Deion Sanders to Colorado doubters: 'I’m here and I ain’t going nowhere'
Deion Sanders made sure to let everyone know after Colorado upset No. 17 TCU on the road Saturday that he kept receipts.
The Buffs were one of the hardest teams in the country to peg coming into the new year. With more than 80 newcomers — more than 50 of which were transfers — and a head coach that was making his FBS coaching debut, no one knew what to expect.
Some thought Colorado would struggle just like it did a year ago, when it limped to a 1-11 record. Some thought Colorado could be feisty.
Very few thought the Buffs, as a 20.5-point underdog, would walk into Fort Worth and do what they did to the Horned Frogs. Sanders and his crew topped 500 yards of offense to win 45-42.
“What we accomplished out there today, ain’t none of y’all believed that,” Sanders said in the postgame. “Maybe a couple of y’all that knew me and know how I get down. They know I’m a winner. We’re gonna end up winning.
“Ain’t none of y’all thought we’d be sitting up here. You was supposed to be on the other side interviewing them and coming and asking me, ‘Well, what happened? You said this and you said that.’ Yeah. And now what? Now what? Everybody quiet now. Now what?”
Colorado and TCU traded scores all throughout the second half on Saturday. The lead changed hands six times over the game’s final 18 minutes.
But CU kept answering each TCU score with points of its own. And the defense got a stop when it needed it on TCU’s final possession.

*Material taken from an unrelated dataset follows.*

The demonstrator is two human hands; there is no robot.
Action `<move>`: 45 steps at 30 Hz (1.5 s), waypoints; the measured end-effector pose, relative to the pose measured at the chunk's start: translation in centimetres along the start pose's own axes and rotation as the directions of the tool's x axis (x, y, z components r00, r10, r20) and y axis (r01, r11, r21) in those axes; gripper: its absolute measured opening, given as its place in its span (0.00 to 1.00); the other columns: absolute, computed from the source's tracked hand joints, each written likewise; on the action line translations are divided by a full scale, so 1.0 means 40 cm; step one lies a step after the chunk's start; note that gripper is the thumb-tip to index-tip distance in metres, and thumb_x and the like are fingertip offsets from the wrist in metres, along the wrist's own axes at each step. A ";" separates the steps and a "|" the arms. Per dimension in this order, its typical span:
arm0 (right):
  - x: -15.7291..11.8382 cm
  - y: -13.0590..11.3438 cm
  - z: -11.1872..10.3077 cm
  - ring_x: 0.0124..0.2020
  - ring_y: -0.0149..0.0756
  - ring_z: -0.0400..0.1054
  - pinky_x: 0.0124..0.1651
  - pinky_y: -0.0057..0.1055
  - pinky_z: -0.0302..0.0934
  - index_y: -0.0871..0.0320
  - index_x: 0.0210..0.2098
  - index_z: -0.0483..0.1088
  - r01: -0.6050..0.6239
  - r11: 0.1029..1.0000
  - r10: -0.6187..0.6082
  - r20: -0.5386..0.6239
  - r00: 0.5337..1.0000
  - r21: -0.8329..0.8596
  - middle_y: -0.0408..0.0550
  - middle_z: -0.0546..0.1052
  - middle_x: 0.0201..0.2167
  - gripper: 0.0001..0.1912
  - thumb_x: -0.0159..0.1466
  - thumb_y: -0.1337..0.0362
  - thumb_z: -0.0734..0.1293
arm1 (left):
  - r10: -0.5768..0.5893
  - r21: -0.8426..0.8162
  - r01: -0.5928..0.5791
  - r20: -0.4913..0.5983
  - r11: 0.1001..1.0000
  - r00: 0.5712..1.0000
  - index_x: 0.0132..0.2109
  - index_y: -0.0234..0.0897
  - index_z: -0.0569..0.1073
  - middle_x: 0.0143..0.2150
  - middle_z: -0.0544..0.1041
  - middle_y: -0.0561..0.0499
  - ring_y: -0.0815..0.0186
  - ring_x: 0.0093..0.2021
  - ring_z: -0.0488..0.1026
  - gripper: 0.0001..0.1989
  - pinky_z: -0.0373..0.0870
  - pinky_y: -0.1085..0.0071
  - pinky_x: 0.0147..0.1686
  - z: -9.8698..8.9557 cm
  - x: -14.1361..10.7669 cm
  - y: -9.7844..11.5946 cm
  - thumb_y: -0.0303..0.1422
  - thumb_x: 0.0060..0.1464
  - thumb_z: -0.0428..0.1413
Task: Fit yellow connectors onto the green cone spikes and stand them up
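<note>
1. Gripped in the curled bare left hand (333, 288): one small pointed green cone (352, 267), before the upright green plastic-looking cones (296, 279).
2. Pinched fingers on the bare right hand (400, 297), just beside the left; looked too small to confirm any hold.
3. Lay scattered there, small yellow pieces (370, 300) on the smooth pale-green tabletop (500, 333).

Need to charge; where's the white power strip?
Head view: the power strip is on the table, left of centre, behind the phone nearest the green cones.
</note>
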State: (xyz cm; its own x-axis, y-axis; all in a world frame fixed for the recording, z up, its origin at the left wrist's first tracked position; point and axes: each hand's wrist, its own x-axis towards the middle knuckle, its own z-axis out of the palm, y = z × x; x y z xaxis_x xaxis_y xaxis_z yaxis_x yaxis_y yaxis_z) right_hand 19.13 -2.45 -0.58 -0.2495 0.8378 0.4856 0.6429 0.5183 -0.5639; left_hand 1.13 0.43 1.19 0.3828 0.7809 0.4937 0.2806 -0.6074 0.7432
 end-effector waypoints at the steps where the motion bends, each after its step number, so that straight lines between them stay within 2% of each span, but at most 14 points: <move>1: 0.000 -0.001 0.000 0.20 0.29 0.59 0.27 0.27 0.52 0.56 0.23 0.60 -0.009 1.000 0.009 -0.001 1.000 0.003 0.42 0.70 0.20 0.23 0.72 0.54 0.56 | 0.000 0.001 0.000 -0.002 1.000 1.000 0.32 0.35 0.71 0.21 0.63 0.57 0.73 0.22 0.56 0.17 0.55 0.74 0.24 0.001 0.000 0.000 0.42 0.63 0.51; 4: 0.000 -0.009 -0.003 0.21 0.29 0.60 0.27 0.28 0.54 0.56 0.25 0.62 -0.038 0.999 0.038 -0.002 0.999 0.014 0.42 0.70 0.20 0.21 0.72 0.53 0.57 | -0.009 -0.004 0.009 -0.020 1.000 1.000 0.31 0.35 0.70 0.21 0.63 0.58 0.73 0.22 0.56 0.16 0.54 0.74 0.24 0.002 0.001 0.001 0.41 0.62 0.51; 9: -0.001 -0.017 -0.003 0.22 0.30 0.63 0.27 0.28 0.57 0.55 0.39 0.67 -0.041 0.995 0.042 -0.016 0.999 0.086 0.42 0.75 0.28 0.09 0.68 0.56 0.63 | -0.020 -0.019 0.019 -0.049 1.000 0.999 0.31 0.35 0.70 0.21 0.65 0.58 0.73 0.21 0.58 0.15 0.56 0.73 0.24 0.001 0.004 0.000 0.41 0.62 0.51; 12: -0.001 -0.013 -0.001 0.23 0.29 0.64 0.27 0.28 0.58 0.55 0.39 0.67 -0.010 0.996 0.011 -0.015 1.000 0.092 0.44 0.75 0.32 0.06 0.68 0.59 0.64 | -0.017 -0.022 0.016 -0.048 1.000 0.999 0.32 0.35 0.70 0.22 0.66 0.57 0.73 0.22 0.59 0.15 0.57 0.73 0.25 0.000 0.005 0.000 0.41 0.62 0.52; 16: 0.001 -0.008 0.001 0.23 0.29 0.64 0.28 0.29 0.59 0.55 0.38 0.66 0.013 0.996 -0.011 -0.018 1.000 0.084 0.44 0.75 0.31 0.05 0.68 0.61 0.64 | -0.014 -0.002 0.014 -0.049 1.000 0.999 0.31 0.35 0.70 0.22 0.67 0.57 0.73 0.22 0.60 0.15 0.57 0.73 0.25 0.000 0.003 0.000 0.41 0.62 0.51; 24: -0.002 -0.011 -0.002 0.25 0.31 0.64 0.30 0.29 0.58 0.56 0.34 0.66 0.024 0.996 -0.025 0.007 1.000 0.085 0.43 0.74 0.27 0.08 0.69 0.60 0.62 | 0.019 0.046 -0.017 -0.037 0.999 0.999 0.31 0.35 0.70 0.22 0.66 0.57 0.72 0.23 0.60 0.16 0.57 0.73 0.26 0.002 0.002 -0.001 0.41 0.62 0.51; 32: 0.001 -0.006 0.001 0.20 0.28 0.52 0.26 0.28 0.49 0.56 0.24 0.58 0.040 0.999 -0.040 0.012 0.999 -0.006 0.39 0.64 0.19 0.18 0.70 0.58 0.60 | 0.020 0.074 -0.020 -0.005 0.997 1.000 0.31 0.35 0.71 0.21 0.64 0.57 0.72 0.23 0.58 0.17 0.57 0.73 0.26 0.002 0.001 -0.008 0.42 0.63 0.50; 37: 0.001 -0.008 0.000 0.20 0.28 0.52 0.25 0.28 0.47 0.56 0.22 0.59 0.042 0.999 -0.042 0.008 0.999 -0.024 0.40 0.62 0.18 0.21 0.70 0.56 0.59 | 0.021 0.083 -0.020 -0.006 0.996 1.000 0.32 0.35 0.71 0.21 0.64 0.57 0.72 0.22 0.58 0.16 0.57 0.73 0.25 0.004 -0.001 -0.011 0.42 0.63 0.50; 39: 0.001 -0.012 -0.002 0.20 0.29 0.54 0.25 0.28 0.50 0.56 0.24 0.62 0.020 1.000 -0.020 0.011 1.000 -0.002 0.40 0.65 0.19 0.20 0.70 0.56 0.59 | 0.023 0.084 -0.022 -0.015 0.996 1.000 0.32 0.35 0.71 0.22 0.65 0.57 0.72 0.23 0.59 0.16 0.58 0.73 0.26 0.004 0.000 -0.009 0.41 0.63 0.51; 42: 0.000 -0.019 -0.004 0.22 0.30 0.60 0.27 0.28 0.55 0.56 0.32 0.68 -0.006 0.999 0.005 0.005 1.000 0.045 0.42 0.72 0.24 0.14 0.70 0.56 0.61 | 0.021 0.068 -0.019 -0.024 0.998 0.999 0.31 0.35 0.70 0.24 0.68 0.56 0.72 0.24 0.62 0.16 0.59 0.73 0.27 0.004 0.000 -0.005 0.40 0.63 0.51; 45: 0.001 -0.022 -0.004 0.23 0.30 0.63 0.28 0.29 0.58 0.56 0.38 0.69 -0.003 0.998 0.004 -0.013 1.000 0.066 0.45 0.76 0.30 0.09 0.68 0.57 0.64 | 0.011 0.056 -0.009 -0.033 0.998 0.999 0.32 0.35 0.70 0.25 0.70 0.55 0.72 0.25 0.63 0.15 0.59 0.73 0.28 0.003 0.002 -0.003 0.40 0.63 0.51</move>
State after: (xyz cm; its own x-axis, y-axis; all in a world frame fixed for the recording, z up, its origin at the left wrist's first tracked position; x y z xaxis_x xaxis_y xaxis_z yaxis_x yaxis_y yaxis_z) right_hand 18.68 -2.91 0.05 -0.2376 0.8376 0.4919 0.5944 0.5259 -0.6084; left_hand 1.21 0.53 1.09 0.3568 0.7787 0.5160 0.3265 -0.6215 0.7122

The “us against the world” mentality was a common theme throughout Coach Prime’s postgame presser.
At one point, Sanders interrupted a reporter before they could get a question out.
“Do you believe now?” Sanders asked. “Huh? I read through that bull junk you wrote. I read through all that.”
When the reporter asked if they could ask their question, Sanders asked back once again if they believed. When the reporter responded, “believe what?” Sanders laughed and said, “Next question.”
Sanders has faced doubters and critics since he took the Colorado coaching job. He was more than a little defiant following the Buffs’ statement win.
“We’re gonna continuously be questioned because we do things that have never been done,” he said. “And that makes people uncomfortable.
“When you see a confident Black man sitting up here and talking his talk, walking his walk, coaching 75% African-Americans in a locker room, that’s kind of threatening. Oh, they don’t like that. But guess what, we’re gonna consistently do what we do because I’m here and I ain’t going nowhere. I’m about to get comfortable in a minute. I’m about to get comfortable in a minute.
“Guess what. These young men in there right now, they believe. Not all of them believed before. But right now, they came up one by one, two by two, ‘Coach, we believe.’ Now they believe. Now Boulder believes. People in the front office, people in the building, the fans, the students, now everybody wants to believe. I’m good with that. We’ve got room.”